Заговорила баба Земскова, и в ее словах Сима услыхала почти дословное повторение своих мыслей:

— А иной так согрешит, что за всю жизнь не отмолить.

Мысли-то ее, но как это вызывающе прозвучало. Ох, не любит ее баба Земскова! Это Сима почувствовала с самого начала. Вот она говорит, а слова у нее тяжелые, как камни:

— Не столько Романа нашего вы обидели, сколько себя самого.

Тишина. Конь звенит сбруей и яростно трется о тарантас.

— Он нам не родня, а родней родного. А он к вам всей душой…

— Все я знаю, — отозвался Стогов.

— Знать-то все знают, да не всякий скажет.

— Ну, довольно, — Стогов поднялся. — Этот разговор ни к чему.

— Можно и так, — согласилась баба Земскова, и Симе показалось, будто она усмехнулась.

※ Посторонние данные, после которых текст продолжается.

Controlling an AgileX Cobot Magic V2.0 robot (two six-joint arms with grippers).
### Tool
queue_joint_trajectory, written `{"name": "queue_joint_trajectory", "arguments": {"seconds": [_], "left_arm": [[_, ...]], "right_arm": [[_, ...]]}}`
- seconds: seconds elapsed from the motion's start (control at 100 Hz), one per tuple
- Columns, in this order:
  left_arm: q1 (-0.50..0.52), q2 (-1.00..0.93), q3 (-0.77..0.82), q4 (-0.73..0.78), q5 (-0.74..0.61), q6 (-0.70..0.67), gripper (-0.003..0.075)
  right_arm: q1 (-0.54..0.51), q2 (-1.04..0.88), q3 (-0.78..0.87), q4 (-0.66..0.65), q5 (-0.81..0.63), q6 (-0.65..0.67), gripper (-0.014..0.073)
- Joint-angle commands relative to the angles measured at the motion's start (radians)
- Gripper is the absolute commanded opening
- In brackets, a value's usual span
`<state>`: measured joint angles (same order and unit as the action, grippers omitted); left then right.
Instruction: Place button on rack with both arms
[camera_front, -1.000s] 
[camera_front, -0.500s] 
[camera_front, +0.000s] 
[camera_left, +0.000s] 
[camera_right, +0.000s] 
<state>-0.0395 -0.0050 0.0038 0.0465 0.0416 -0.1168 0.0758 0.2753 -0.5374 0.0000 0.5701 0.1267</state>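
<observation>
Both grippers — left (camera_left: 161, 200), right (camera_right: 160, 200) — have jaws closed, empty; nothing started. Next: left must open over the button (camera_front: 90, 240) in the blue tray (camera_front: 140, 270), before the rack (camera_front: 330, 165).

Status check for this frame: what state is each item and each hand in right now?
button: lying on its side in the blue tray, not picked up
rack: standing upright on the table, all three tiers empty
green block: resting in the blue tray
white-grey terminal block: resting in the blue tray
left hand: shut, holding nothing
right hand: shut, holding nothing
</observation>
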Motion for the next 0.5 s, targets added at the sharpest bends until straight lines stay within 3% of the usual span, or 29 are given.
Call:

— Балуй! — прикрикнул Крутилин на коня.

Стогов начальственно спросил:

— Здоровье Романа как?

— С больного здоровья не спрашивают, — ответила баба Земскова, подчеркивая, что действительно все разговоры тут ни к чему.

И снова Крутилин прикрикнул, хотя и не повышая голоса:

— Не то говоришь, Наталья.

— Ничего, давай! — снисходительно отозвался Стогов.

— А если давай, то давай напрямки. Мы тут все — коммунисты.

— Тогда я, беспартейная, пойду, извиняйте за мое суждение.

— Сиди, Наталья. Ты в партию, считай, вступила, когда мужика своего на расстрел провожала. А может быть, и много раньше. Так что от тебя секретов не может быть.

— Все, что надо, уже сказано. — Стогов стоял у крыльца, скрестив руки на груди. Его очки отражали неяркий свет, падающий от окон, отчего он казался незрячим. У Симы снова мелькнула мысль о том, что, пожалуй, и он сам, и его положение достойны жалости. Но Стогов жестко разбил эту мысль.

— Что вам надо? Какую правду вы требуете от меня? Да, рапорт этот липовый. Буза! Пользы от него никому и никакой. Польза бывает только от настоящего дела. Я признаю только одну правду: правду конкретных дел, а все остальное мелочь, не стоящая внимания. Вот плотина — это единственная и самая высокая правда. А какой ценой, кто пострадал, кто герой? На все на это нам наплевать.

Еще вчера ночью, когда он ехал в райком и собирался вздремнуть перед предстоящей борьбой, в общем, он был спокоен. Да, он думал об измене жены — на этот раз он почему-то ей поверил — и был потрясен нелепой смертью Боева. Но это все пришло, нахлынуло, как весенняя вода, побушевало и ушло. Самое главное — не поддаваться стихии чувств, выстоять. И он выстоял, все обошлось, так почему же теперь он не испытывает спокойствия, без которого трудно жить и совсем невозможно строить?

— А мы вот как раз ценой интересуемся, — прервал его размышления Крутилин. — Мы хозяева, нам переплачивать не с руки.

— Кто это — вы?

— Все. Народ, конечно.

Стогов хотел сказать, что это демагогия, так заявлять от имени народа, и тем самым отмахнуться от разговора, который он считал пустым. Но Крутилин так не считал. Он сказал:

— Да и вы тоже. Вам-то самому зачем лишку платить?

— Мне? А я чем расплачиваюсь?

— Совестью, вот чем.

Это было сказано так убедительно и так властно, что у Стогова сразу вылетели все мысли о демагогии. Он смог только пробормотать:

— Ну, уж это вы перехватили…

— А он к вам всей душой, — грубым голосом проговорила баба Земскова. — Привезли его чуть живого, а он к телефону рвется, вас упреждать, что против вас Пыжов замышляет.